(GOAL OF THE EXERCISE)
Go through the data and copy each line where the word "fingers" shows up.

(DATASET SECTION)
# # # #

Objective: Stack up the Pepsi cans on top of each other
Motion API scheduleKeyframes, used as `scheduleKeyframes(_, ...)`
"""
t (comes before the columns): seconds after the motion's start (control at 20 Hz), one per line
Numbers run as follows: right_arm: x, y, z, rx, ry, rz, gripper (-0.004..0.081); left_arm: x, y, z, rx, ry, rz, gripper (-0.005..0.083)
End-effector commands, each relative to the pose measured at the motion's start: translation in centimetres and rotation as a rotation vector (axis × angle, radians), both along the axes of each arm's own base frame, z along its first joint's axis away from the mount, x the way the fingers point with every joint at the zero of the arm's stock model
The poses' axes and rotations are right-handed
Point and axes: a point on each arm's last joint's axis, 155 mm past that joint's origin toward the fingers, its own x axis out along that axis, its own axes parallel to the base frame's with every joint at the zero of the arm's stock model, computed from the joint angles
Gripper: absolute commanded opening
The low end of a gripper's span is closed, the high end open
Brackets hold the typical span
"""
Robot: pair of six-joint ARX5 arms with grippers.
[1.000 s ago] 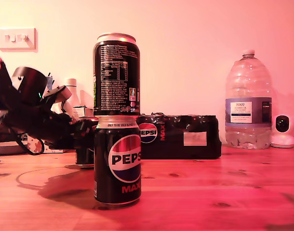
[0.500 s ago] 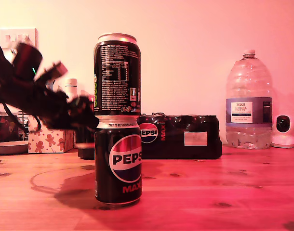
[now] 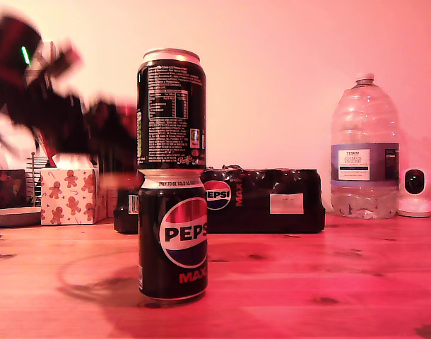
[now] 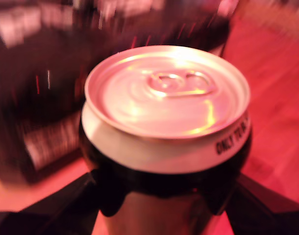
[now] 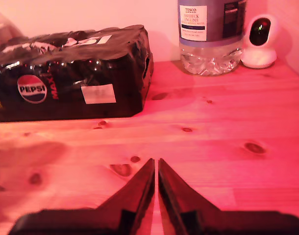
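2 Pepsi cans already stand as a column at centre-left of the exterior view: the bottom can [image 3: 172,235] rests on the bench [image 3: 307,275] with its globe logo facing the camera, and the upper can [image 3: 171,109] sits squarely on its lid, nutrition text outward. The third can [image 4: 166,132] is clenched in my first claw [image 4: 166,196], its silver top filling the first wrist view. In the upper left of the exterior view a blurred dark arm [image 3: 53,106] hangs about level with the upper can, and the carried can cannot be made out there. My second claw [image 5: 156,183] is pressed closed on nothing, low over bare bench, facing the shrink-wrapped multipack [image 5: 71,73], the water bottle [image 5: 211,34] and a small white camera [image 5: 260,41]. So I judge the task roughly 2 thirds done: what remains is raising the third can above the column, centring it on the top lid and letting go without toppling the stack.
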Motion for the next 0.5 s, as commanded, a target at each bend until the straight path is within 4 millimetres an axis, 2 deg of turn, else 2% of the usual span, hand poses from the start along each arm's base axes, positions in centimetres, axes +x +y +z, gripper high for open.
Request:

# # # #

(YOUR SOLUTION)
End-effector commands, each relative to the pose measured at the motion's start: translation in centimetres and rotation as a rotation vector (axis × angle, radians), both along the axes of each arm's own base frame, z along its first joint's axis away from the mount, x the way the fingers point with every joint at the zero of the arm's stock model
Point and axes: a point on each arm's last joint's axis, 155 mm past that joint's origin toward the fingers, its own x axis out along that axis, its own axes parallel to the base frame's with every joint at the zero of the arm's stock model, computed from the joint angles

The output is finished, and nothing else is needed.